SOURCE MATERIAL.
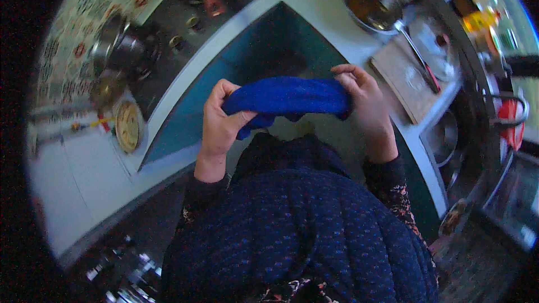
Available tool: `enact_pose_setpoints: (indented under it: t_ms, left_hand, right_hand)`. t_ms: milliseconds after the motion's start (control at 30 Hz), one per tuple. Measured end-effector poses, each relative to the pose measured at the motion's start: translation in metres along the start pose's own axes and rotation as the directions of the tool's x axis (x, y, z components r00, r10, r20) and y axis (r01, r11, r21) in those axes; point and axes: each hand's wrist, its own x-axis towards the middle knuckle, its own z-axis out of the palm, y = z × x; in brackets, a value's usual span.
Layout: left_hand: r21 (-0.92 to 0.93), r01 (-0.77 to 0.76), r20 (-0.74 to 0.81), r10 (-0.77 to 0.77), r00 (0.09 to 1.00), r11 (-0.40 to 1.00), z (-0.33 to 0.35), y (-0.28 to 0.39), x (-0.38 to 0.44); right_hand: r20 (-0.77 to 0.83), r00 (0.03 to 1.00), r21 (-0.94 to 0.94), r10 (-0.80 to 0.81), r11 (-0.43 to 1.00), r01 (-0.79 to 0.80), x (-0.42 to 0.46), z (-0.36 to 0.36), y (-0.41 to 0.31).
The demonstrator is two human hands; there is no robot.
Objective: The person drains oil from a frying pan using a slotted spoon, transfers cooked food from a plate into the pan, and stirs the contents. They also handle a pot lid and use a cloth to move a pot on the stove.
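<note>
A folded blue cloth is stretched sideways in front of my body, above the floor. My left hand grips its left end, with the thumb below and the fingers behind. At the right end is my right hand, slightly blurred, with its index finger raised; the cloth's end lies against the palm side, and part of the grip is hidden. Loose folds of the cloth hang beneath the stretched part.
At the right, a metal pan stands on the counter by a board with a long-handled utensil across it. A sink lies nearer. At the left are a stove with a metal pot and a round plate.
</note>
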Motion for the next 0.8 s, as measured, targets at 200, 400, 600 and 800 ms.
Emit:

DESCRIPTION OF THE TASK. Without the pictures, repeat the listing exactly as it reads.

OUTPUT FOR THIS EXERCISE.
Available tool: `enact_pose_setpoints: (indented under it: t_ms, left_hand, right_hand)`. t_ms: milliseconds after the motion's start (control at 30 Hz), one per tuple. Measured end-effector poses, each relative to the pose measured at the motion's start: translation in metres along the start pose's own axes and rotation as the directions of the tool's x axis (x, y, z components r00, r10, r20) and y axis (r01, r11, r21) in those axes; point and axes: each hand's wrist, its own x-axis towards the middle knuckle, its own z-axis out of the palm, y = z × x; in brackets, a value's usual span.
Layout: left_hand: r21 (-0.92 to 0.93), r01 (-0.77 to 0.76), r20 (-0.74 to 0.81), r10 (-0.77 to 0.77), r00 (0.09 to 1.00), r11 (-0.40 to 1.00), z (-0.33 to 0.35), y (-0.28 to 0.39), x (-0.38 to 0.44); right_hand: r20 (-0.77 to 0.83), r00 (0.03 to 1.00), r21 (-0.94 to 0.94), r10 (-0.80 to 0.81), r11 (-0.43 to 1.00), r01 (-0.79 to 0.80), x (-0.42 to 0.46), z (-0.36 to 0.36), y (-0.41 to 0.31).
The demonstrator is two human hands; there is no robot.
Objective: The person drains oil from a frying pan using a slotted spoon, transfers cooked food from a plate into the pan, and stirs the contents. They also handle a pot lid and use a cloth to move a pot on the stove.
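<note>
A folded blue cloth is stretched sideways in front of my body, above the floor. My left hand grips its left end, with the thumb below and the fingers behind. At the right end is my right hand, slightly blurred, with its index finger raised; the cloth's end lies against the palm side, and part of the grip is hidden. Loose folds of the cloth hang beneath the stretched part.
At the right, a metal pan stands on the counter by a board with a long-handled utensil across it. A sink lies nearer. At the left are a stove with a metal pot and a round plate.
</note>
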Motion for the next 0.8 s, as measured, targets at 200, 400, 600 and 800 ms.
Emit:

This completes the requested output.